▸ Information shown:

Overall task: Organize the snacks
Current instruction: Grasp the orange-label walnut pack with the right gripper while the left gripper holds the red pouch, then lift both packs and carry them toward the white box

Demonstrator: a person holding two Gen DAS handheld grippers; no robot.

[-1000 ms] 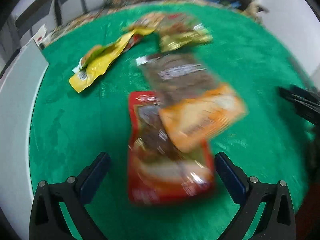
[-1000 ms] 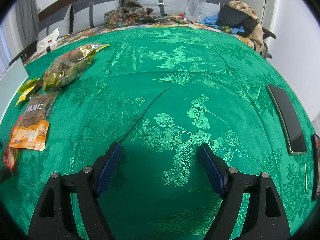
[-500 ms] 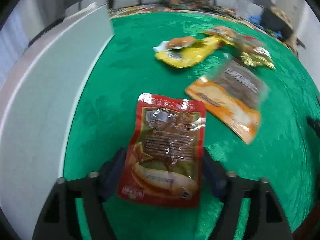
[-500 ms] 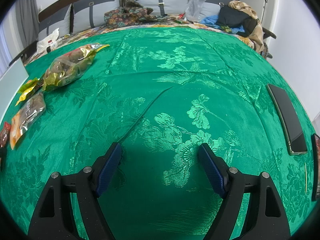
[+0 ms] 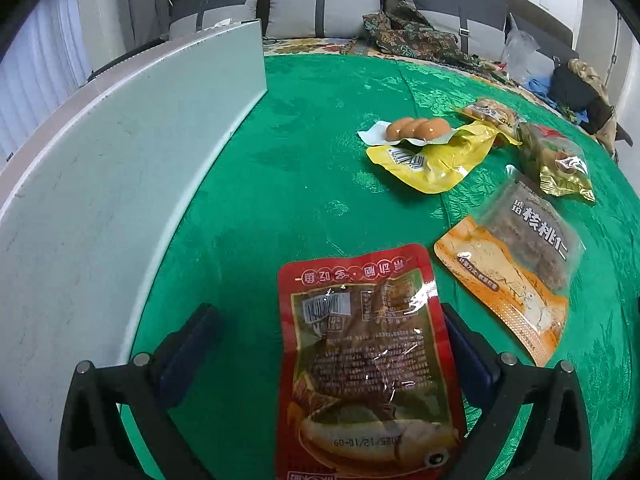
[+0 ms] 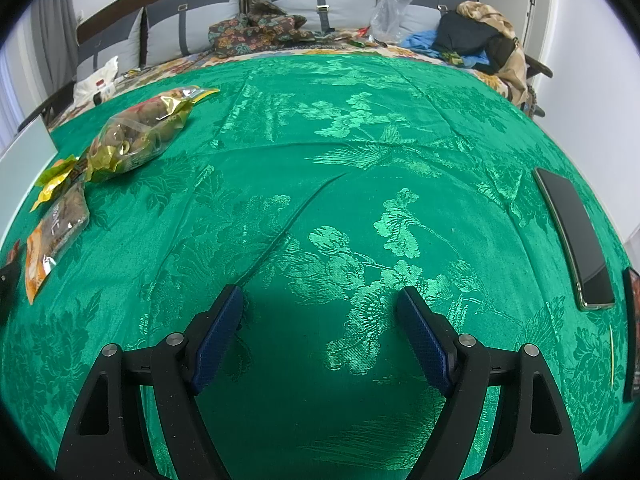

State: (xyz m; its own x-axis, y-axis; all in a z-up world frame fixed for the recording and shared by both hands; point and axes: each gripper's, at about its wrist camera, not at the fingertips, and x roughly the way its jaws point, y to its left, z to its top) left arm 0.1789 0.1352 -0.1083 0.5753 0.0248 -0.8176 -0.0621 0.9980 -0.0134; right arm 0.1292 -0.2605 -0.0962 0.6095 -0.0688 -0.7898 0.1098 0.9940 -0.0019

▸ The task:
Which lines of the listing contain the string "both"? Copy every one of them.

▸ Result for this exercise:
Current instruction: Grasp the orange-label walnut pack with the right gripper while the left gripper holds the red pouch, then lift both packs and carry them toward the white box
State: (xyz m; its own x-axis, y-axis; all in a z-up world frame fixed for the recording and shared by both hands; point and axes: each gripper's, at about its wrist camera, not at the fingertips, and x roughly the way its jaws point, y to its left, z to its top) left arm 0.1789 0.1352 -0.1083 0.5753 0.0248 -0.8176 -0.0621 0.9980 -0.0134; right arm 0.1292 -0.2605 -0.0962 0.6095 -0.0688 -0.7898 0.1098 0.9940 -0.0019

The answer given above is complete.